You are browsing a read-only backup copy of Wikitech. The primary site can be found at wikitech.wikimedia.org
The metricsinfra Cloud VPS project is planned to contain Prometheus-based monitoring tooling that can be used on any VPS project. As of writing (July 2021), there is a proof-of-concept level singular Prometheus instance that monitors prometheus-node-exporter and other statically defined targets on certain pre-defined projects.
Prometheus scrapes metrics and stores them on local disk. As of August 2021, storing data for 335 nodes with retention period of 720 hours (30 days) consumes about 40G of disk space. Each scrape target (instance, service, etc) will likely be scraped by two Prometheus nodes to keep short-term on-disk data redundant. Long-term metrics would ideally be stored in Swift or other object storage and retrieved using Thanos/Cortex/whatever.
Alerts are sent out with Prometheus Alertmanager. As of writing it supports email and IRC alerts. As of writing, there is only one alertmanager instance running (metricsinfra-alertmanager-1), but the puppetization makes adding second, redundant one fairly easily. Some components (notably the IRC relay) will need manual failover, but the dashboard and most alert sending should fail over automatically should one node fail for whatever reason. There is a Karma dashboard on prometheus-alerts.wmcloud.org, which generally speaking lets project members silence alerts for that project.

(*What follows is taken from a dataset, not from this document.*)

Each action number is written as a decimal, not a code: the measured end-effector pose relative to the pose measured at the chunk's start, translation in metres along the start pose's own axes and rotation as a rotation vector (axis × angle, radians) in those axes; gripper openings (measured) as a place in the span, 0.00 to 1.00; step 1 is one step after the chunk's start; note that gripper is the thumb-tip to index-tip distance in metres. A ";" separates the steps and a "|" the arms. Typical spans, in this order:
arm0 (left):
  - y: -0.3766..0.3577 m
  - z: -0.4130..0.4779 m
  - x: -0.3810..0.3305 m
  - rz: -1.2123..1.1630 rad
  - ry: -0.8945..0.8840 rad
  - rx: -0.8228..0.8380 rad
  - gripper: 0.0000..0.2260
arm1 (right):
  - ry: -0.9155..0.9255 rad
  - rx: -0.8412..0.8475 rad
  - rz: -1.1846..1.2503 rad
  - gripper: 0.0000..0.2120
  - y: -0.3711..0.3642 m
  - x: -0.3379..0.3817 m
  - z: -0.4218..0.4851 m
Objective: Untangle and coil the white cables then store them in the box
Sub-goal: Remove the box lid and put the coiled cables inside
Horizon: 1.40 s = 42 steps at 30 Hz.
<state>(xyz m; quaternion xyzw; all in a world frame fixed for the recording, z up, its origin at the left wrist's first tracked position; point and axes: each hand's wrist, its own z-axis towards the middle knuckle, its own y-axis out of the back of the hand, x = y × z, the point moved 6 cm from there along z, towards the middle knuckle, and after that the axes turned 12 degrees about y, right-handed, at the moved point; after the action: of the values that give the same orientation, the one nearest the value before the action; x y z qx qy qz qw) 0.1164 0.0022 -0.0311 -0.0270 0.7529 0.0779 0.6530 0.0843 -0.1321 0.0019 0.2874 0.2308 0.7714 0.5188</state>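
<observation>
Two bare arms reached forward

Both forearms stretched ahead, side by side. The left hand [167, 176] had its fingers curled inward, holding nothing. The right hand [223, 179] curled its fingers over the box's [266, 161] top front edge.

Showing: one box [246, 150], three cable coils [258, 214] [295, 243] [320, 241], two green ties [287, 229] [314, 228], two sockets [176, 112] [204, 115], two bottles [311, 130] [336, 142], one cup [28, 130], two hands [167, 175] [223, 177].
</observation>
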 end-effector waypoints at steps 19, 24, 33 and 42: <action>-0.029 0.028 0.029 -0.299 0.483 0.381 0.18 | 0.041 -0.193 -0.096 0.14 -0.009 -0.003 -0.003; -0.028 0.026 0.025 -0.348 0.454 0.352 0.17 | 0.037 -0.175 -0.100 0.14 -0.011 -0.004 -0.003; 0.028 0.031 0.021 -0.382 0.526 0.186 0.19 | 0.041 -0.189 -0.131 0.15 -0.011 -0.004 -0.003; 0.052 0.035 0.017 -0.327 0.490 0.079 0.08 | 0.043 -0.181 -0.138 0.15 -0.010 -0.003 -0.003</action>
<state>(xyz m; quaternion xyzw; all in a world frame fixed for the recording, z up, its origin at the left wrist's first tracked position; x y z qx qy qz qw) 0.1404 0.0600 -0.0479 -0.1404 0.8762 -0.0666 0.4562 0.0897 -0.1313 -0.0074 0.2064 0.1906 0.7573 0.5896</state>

prometheus-configurator (client) and prometheus-manager (backend) deal with dynamically generating configuration files for software in the metricsinfra stack. It's backed by a Trove database. There will be some user interface, but that has not been created yet.

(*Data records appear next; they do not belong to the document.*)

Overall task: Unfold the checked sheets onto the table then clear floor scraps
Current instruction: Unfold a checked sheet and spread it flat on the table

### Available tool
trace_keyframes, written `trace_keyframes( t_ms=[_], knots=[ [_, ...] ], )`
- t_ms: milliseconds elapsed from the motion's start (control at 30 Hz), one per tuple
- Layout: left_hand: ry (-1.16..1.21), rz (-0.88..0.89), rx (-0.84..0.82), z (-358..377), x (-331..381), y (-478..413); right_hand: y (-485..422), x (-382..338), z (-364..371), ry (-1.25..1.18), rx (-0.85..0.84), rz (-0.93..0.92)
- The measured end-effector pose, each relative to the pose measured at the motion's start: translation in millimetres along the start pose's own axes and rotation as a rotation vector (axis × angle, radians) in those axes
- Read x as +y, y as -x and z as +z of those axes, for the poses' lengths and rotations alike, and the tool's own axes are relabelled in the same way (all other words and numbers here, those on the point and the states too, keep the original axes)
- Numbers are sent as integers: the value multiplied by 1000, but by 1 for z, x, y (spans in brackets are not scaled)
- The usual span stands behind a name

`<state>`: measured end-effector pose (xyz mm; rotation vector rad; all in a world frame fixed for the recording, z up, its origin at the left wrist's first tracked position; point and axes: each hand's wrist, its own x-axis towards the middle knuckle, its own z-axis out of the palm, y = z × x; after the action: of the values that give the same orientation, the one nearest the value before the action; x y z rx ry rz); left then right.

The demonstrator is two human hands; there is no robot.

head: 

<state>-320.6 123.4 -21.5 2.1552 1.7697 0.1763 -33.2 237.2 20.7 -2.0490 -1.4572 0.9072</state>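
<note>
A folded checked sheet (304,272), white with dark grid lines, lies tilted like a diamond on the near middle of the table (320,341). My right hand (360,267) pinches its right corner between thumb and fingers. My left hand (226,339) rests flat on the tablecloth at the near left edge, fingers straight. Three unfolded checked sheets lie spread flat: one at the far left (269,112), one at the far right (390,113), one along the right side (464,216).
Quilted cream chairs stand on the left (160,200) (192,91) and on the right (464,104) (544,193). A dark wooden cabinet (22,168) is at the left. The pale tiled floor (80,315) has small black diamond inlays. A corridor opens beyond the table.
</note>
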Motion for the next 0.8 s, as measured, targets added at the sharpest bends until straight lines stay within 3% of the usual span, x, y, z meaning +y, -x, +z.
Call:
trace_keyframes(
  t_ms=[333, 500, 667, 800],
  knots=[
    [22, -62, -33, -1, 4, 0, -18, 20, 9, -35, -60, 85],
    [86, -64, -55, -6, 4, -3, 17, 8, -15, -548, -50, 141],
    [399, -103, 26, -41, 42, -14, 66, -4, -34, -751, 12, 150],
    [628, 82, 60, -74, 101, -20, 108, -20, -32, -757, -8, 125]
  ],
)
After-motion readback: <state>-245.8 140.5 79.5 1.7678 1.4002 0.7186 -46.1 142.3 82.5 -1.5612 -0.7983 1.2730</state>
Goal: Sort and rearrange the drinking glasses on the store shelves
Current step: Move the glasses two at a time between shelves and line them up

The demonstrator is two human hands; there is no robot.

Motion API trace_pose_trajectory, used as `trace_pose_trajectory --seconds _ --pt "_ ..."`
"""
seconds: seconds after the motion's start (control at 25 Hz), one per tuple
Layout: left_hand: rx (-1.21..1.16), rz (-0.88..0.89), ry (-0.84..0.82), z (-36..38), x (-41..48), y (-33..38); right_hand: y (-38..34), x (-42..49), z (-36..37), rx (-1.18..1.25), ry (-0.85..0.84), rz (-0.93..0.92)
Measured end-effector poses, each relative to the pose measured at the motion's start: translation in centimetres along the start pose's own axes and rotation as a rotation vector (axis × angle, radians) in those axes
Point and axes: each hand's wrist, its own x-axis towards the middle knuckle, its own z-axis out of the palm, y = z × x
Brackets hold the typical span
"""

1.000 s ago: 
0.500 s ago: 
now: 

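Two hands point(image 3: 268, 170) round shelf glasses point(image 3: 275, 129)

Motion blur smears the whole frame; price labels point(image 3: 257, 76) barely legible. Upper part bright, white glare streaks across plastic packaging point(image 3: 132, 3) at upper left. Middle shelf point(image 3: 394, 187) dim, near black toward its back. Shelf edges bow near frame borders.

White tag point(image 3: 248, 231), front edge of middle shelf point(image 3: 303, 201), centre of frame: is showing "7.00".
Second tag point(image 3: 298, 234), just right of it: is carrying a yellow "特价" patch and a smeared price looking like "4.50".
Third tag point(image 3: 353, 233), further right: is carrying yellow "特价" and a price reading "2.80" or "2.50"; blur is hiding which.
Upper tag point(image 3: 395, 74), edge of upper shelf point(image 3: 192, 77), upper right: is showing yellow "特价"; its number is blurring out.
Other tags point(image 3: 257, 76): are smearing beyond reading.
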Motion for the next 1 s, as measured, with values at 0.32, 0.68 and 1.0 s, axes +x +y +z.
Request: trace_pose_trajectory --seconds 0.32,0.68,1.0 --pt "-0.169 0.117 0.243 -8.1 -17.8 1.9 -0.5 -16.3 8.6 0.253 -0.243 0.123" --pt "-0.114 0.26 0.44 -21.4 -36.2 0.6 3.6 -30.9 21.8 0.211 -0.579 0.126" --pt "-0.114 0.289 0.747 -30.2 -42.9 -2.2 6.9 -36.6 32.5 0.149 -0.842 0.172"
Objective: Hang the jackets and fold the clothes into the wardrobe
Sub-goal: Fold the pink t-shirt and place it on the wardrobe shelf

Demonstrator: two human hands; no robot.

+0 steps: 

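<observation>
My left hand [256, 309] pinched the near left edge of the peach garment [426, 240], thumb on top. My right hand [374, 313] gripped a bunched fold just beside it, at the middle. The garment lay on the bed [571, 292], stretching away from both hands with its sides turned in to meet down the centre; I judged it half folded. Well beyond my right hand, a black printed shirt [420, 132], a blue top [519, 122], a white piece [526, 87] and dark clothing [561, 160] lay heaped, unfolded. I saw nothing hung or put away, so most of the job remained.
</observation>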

Thanos/Cortex/other tool for scaling up
Storing Prometheus data on just one node isn't ideal, it lacks redundancy and makes upgrading difficult. Ideally this gap is filled by Thanos, Cortex, or other similar tool that lets us aggregate data from multiple Prometheus instances and ideally from a long-term object storage too.
Work to do
- Taavi's long term end goals:
- scrape and store basic metrics from all Cloud VPS instances in all projects and have sensible default alert rules
- allow any Cloud VPS project administrator to set arbitrary prometheus scrape targets and alerting rules for their project in a self-service fashion
- Metrics and monitoring related work that we likely want to pursue in the future, but are out of metricsinfra scope for now:
- Monitoring and alerting for individual Toolforge tools
- Log aggregation and search for anyone
Prometheus configuration tooling
Hopefully in the future Cloud VPS project administrators can self-manage Prometheus targets and alert rules for their project. As of August 2021 the configuration is created using two Python apps, prometheus-configurator (client) and prometheus-manager (backend), that uses data stored in a Trove database to generate configuration files for Prometheus and Alertmanager.
- TODO: API and UI to manage config
- TODO: deal with security groups (task T288108)
- TODO (long-term): Allow managing config via puppet manifests on target instances
- TODO (long-term): set up Prometheus push gateway for individual Cloud VPS tenants to use
- TODO (long-term): set up Prometheus blackbox exporter for individual Cloud VPS tenants to use
- and possibly monitor all web proxies by default?
- TODO: custom webhooks
Ideally we would monitor the basic metrics from all VMs.
- TODO: Deploy Prometheus as an active-active pair and use Thanos Querier to aggregate results from it - that way if we have to perform maintenance one node we still metrics for that time
- TODO (long-term): Deploy Thanos Store to keep long-term metrics in CloudSwift (when we have that)
- TODO (long-term): calculate how much space would monitoring all the VMs take
- TODO (long-term): figure out if one Prometheus instance (or replica pair) can handle every VM, if not we need to modify the config tooling to split things up (probably just split the projects in half, hopefully Thanos will be able to query everything)
- TODO: figure out how to deal with security group rules